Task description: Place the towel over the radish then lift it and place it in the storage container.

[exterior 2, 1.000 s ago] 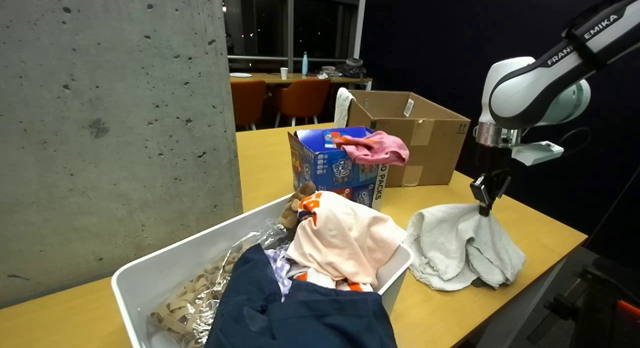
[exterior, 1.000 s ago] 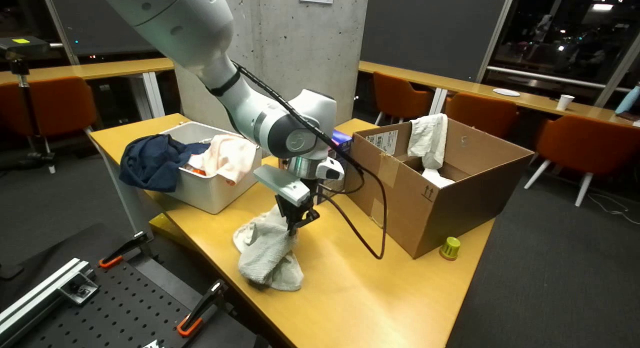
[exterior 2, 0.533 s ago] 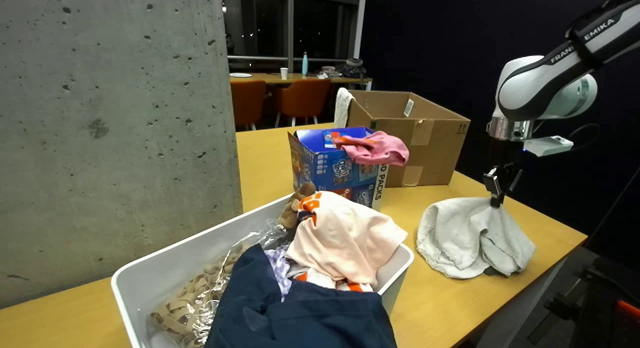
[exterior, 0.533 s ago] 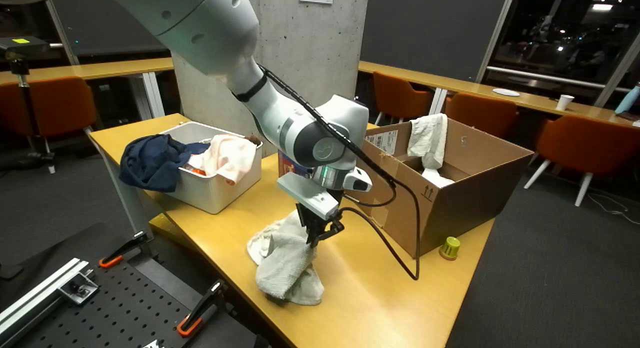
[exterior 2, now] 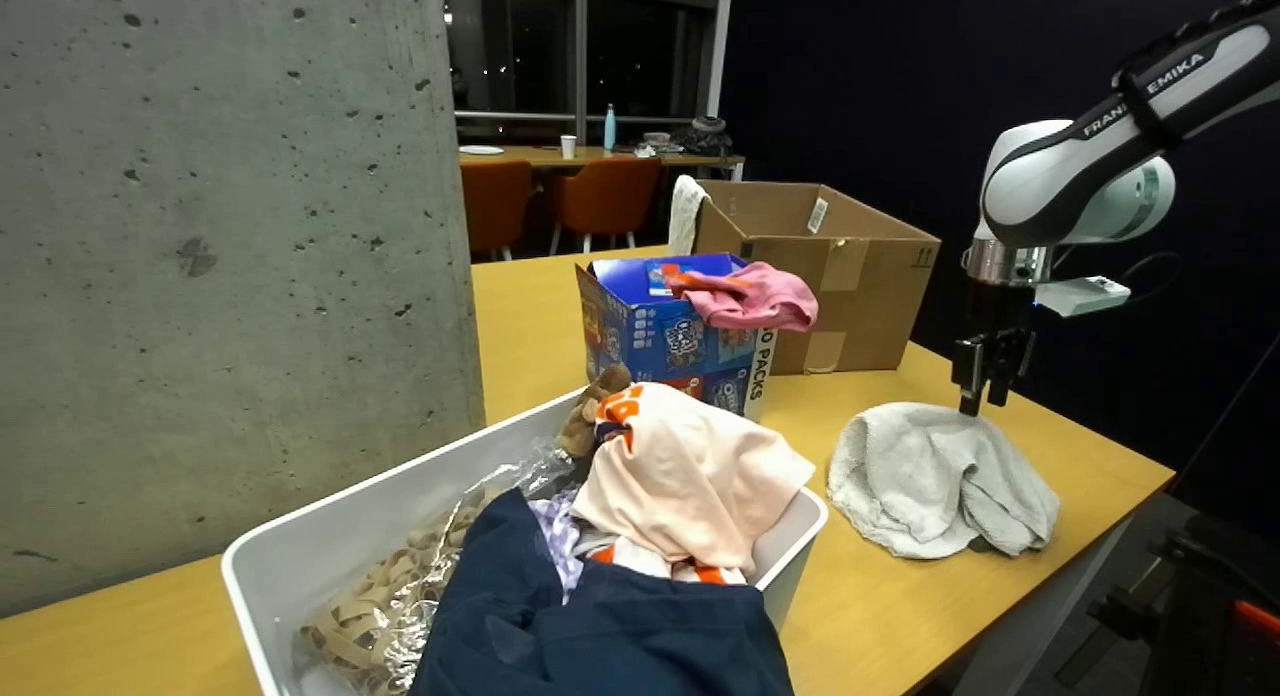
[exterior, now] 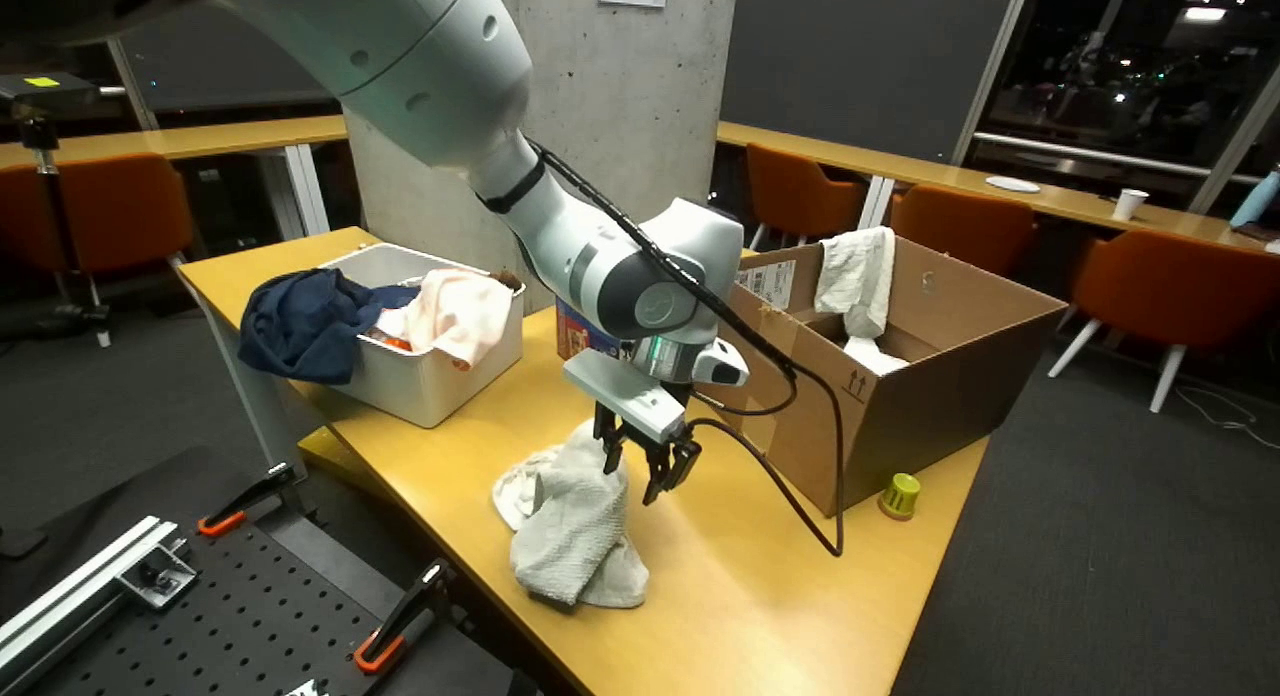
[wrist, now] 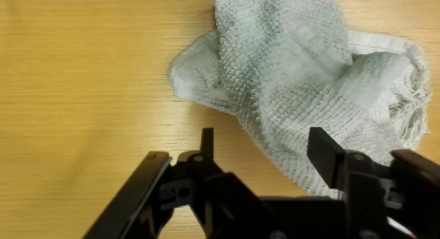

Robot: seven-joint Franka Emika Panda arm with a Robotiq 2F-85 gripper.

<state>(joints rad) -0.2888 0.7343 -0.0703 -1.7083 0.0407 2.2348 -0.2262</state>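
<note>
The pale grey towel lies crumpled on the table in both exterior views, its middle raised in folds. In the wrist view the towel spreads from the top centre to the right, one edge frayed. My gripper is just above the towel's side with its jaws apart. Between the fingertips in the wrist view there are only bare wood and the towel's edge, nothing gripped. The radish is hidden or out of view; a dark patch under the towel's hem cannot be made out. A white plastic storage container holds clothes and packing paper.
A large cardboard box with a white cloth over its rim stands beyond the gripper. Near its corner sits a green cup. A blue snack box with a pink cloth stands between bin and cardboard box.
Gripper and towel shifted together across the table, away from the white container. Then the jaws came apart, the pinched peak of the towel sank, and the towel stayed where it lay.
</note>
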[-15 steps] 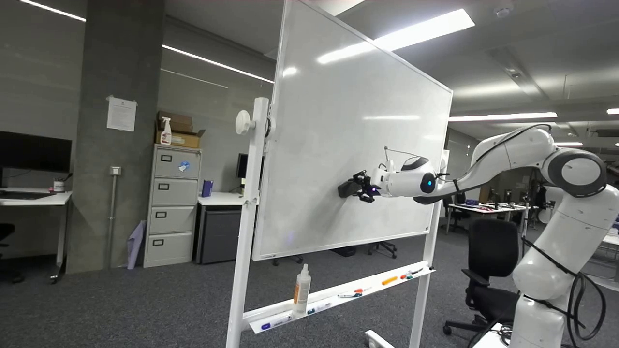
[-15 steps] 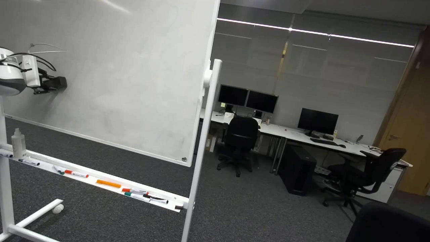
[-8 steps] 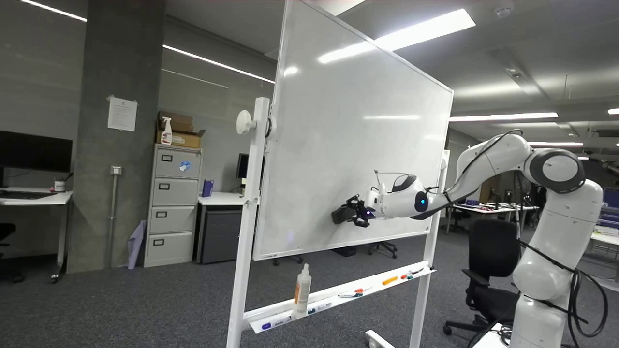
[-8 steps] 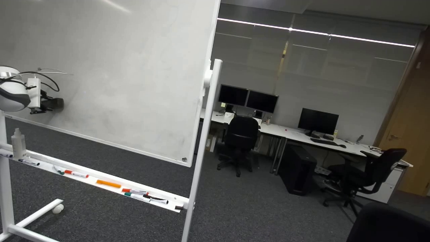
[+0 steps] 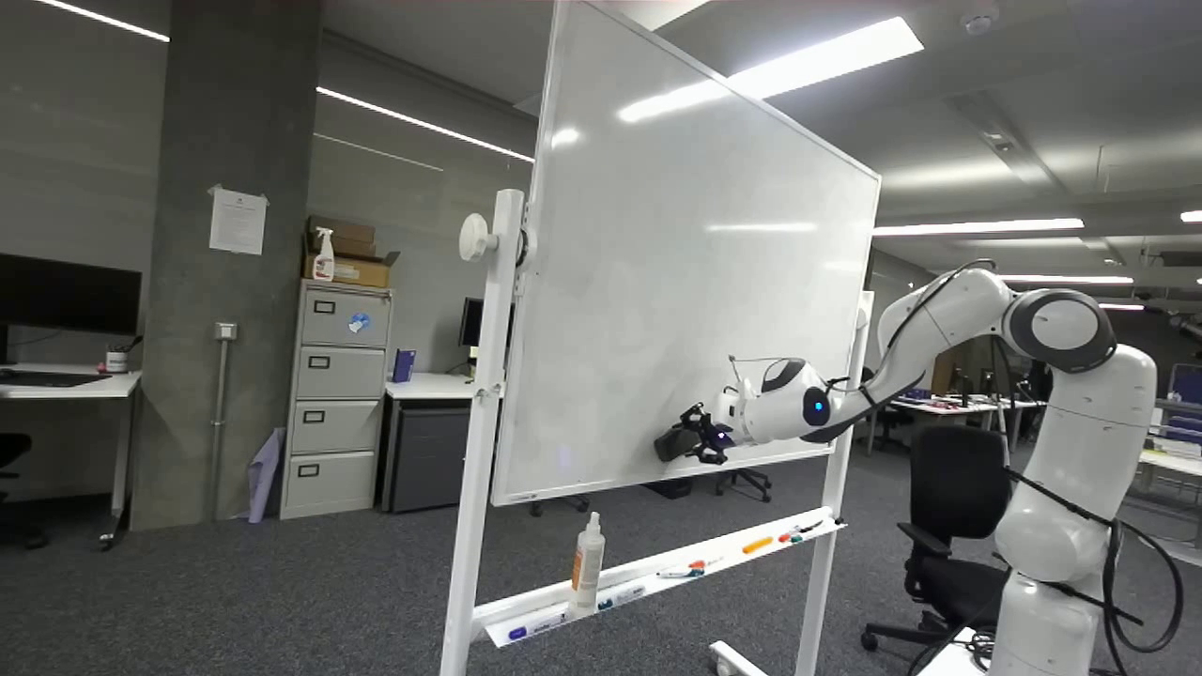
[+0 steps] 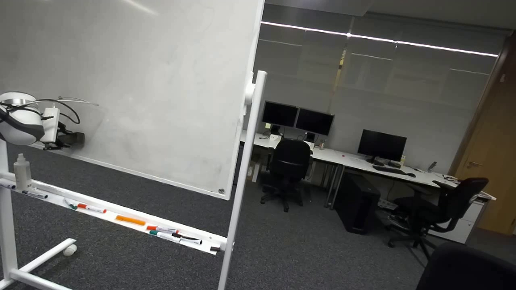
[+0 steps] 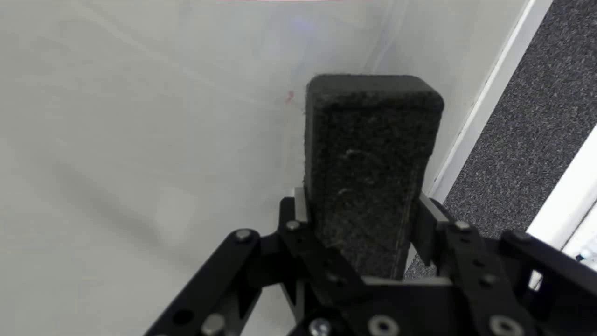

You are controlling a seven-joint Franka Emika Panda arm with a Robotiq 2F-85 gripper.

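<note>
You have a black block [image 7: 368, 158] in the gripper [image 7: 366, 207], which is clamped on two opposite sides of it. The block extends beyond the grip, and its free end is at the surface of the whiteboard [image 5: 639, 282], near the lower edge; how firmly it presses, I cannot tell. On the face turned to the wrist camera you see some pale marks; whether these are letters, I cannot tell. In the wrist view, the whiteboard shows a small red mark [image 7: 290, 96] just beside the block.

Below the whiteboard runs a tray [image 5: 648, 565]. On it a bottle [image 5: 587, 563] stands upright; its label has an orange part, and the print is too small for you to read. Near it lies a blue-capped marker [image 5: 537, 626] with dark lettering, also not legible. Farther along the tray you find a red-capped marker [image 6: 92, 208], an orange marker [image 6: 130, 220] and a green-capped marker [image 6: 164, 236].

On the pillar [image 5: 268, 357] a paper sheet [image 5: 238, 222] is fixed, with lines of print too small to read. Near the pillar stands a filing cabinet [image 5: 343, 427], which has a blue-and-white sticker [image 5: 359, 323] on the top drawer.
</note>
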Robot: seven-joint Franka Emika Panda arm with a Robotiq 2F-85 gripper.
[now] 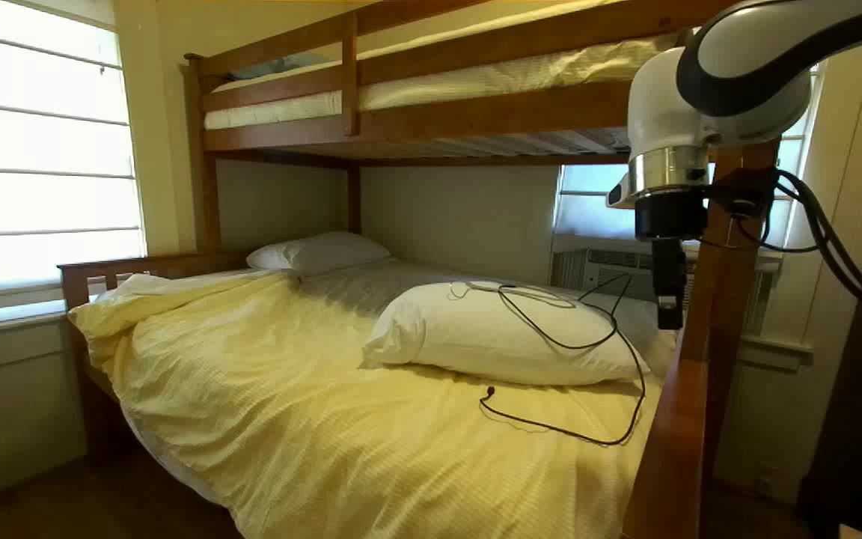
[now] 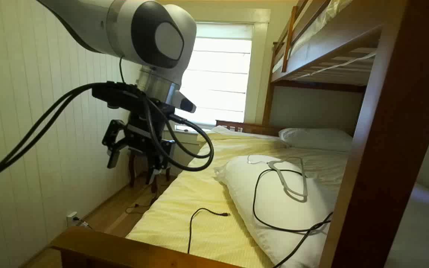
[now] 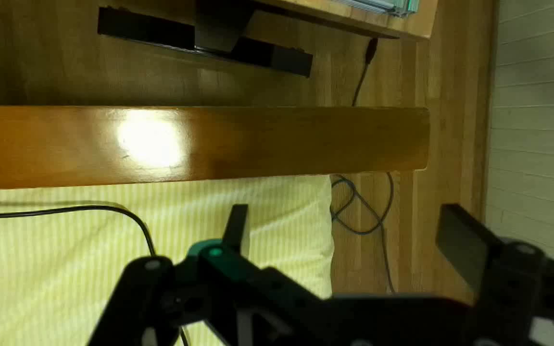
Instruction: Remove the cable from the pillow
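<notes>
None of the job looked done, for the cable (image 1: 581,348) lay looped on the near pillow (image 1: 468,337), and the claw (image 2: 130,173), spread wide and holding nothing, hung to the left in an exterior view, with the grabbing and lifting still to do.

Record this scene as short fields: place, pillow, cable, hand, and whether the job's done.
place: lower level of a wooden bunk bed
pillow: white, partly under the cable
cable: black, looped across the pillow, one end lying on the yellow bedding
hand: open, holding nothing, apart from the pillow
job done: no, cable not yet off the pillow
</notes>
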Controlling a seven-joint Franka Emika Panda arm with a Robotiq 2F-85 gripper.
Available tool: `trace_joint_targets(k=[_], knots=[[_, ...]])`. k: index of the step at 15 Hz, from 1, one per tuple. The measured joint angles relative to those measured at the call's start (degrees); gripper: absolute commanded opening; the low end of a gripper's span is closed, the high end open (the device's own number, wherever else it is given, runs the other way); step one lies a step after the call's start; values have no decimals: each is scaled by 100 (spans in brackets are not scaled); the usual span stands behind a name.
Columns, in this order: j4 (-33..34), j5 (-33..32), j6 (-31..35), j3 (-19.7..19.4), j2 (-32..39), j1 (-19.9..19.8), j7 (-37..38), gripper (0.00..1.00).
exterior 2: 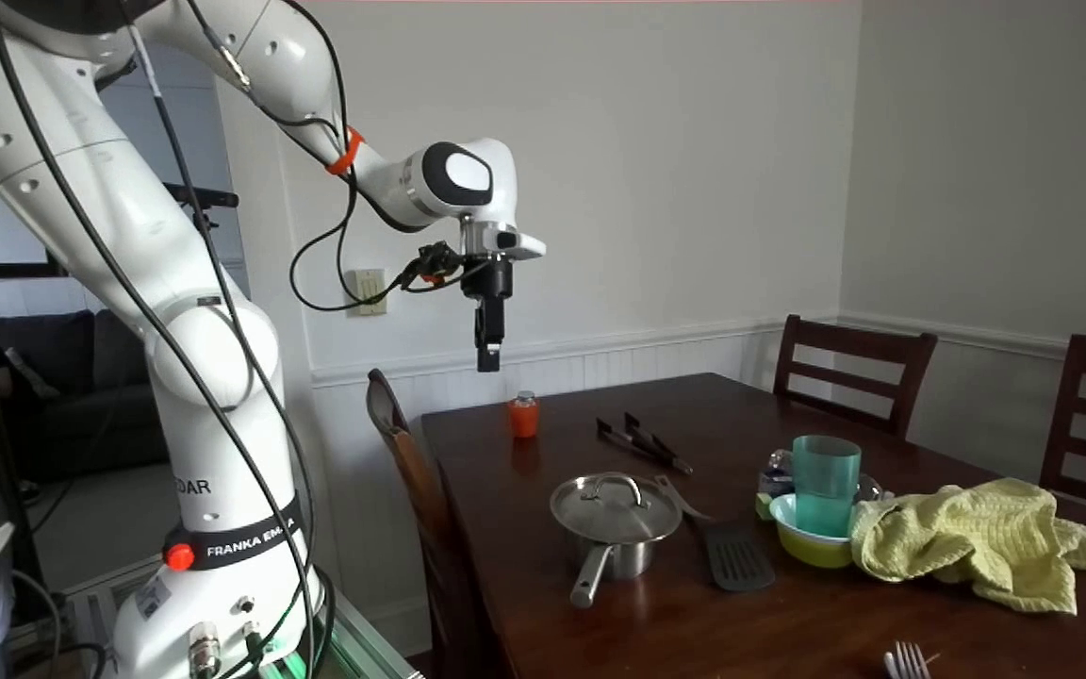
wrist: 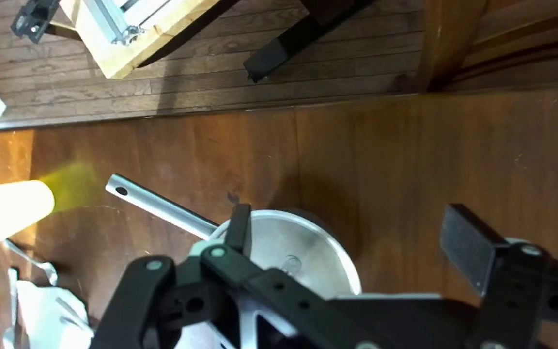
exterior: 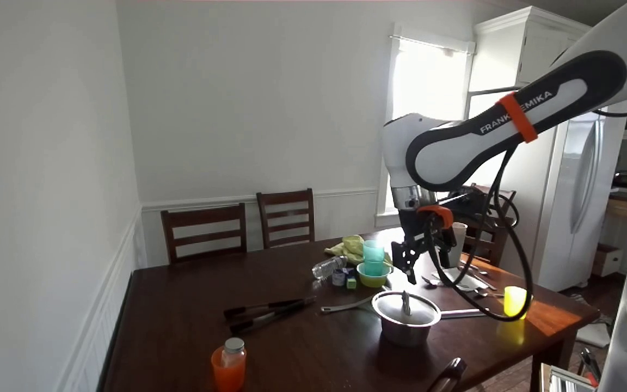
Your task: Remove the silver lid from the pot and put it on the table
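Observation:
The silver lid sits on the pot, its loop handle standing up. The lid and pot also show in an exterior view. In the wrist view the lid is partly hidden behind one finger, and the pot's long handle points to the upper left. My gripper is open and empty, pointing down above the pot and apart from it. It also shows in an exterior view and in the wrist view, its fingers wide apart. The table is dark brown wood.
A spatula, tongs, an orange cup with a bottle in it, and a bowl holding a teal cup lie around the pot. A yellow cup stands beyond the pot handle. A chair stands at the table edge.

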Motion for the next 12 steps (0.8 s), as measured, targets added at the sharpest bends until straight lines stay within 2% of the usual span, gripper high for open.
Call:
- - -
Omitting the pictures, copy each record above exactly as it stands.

Task description: Place the towel over the radish then lift it and place it in the storage container.

[exterior 2, 1.000 s ago] 
[exterior, 1.000 s ago] 
[exterior 2, 0.533 s ago] 
[exterior, 0.533 s ago] 
[exterior 2, now] 
[exterior, now] 
[wrist, now] 

Robot: seven-joint Franka Emika Panda arm with a Robotiq 2F-85 gripper.

<state>(joints rad) -0.2888 0.7343 -0.0703 -1.7083 0.0407 2.2348 -0.2262</state>
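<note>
The pale grey towel lies crumpled on the table in both exterior views, its middle raised in folds. In the wrist view the towel spreads from the top centre to the right, one edge frayed. My gripper is just above the towel's side with its jaws apart. Between the fingertips in the wrist view there are only bare wood and the towel's edge, nothing gripped. The radish is hidden or out of view; a dark patch under the towel's hem cannot be made out. A white plastic storage container holds clothes and packing paper.
A large cardboard box with a white cloth over its rim stands beyond the gripper. Near its corner sits a green cup. A blue snack box with a pink cloth stands between bin and cardboard box.
Gripper and towel shifted together across the table, away from the white container. Then the jaws came apart, the pinched peak of the towel sank, and the towel stayed where it lay.
</note>
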[-15 steps] 
[-15 steps] 
[-8 steps] 
[-8 steps] 
[+0 steps] 
[+0 steps] 
[+0 steps] 

You are controlling a seven-joint Franka Emika Panda arm with a Robotiq 2F-85 gripper.

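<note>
You have a black block [image 7: 368, 158] in the gripper [image 7: 366, 207], which is clamped on two opposite sides of it. The block extends beyond the grip, and its free end is at the surface of the whiteboard [image 5: 639, 282], near the lower edge; how firmly it presses, I cannot tell. On the face turned to the wrist camera you see some pale marks; whether these are letters, I cannot tell. In the wrist view, the whiteboard shows a small red mark [image 7: 290, 96] just beside the block.

Below the whiteboard runs a tray [image 5: 648, 565]. On it a bottle [image 5: 587, 563] stands upright; its label has an orange part, and the print is too small for you to read. Near it lies a blue-capped marker [image 5: 537, 626] with dark lettering, also not legible. Farther along the tray you find a red-capped marker [image 6: 92, 208], an orange marker [image 6: 130, 220] and a green-capped marker [image 6: 164, 236].

On the pillar [image 5: 268, 357] a paper sheet [image 5: 238, 222] is fixed, with lines of print too small to read. Near the pillar stands a filing cabinet [image 5: 343, 427], which has a blue-and-white sticker [image 5: 359, 323] on the top drawer.
</note>
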Robot: seven-joint Franka Emika Panda arm with a Robotiq 2F-85 gripper.
[now] 
[now] 
[now] 
Instruction: Remove the cable from the pillow
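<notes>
None of the job looked done, for the cable (image 1: 581,348) lay looped on the near pillow (image 1: 468,337), and the claw (image 2: 130,173), spread wide and holding nothing, hung to the left in an exterior view, with the grabbing and lifting still to do.

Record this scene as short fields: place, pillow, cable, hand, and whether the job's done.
place: lower level of a wooden bunk bed
pillow: white, partly under the cable
cable: black, looped across the pillow, one end lying on the yellow bedding
hand: open, holding nothing, apart from the pillow
job done: no, cable not yet off the pillow
</notes>
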Controlling a seven-joint Franka Emika Panda arm with a Robotiq 2F-85 gripper.
Available tool: `trace_joint_targets(k=[_], knots=[[_, ...]])`. k: index of the step at 15 Hz, from 1, one per tuple. The measured joint angles relative to those measured at the call's start (degrees); gripper: absolute commanded opening; the low end of a gripper's span is closed, the high end open (the device's own number, wherever else it is given, runs the other way); step one lies a step after the call's start; values have no decimals: each is scaled by 100 (spans in brackets are not scaled); the usual span stands behind a name.
Columns, in this order: j4 (-33..34), j5 (-33..32), j6 (-31..35), j3 (-19.7..19.4), j2 (-32..39), j1 (-19.9..19.8), j7 (-37..38), gripper (0.00..1.00).
exterior 2: 
wrist: 
exterior: 
Your task: Remove the silver lid from the pot and put it on the table
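Observation:
The silver lid sits on the pot, its loop handle standing up. The lid and pot also show in an exterior view. In the wrist view the lid is partly hidden behind one finger, and the pot's long handle points to the upper left. My gripper is open and empty, pointing down above the pot and apart from it. It also shows in an exterior view and in the wrist view, its fingers wide apart. The table is dark brown wood.
A spatula, tongs, an orange cup with a bottle in it, and a bowl holding a teal cup lie around the pot. A yellow cup stands beyond the pot handle. A chair stands at the table edge.
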
Motion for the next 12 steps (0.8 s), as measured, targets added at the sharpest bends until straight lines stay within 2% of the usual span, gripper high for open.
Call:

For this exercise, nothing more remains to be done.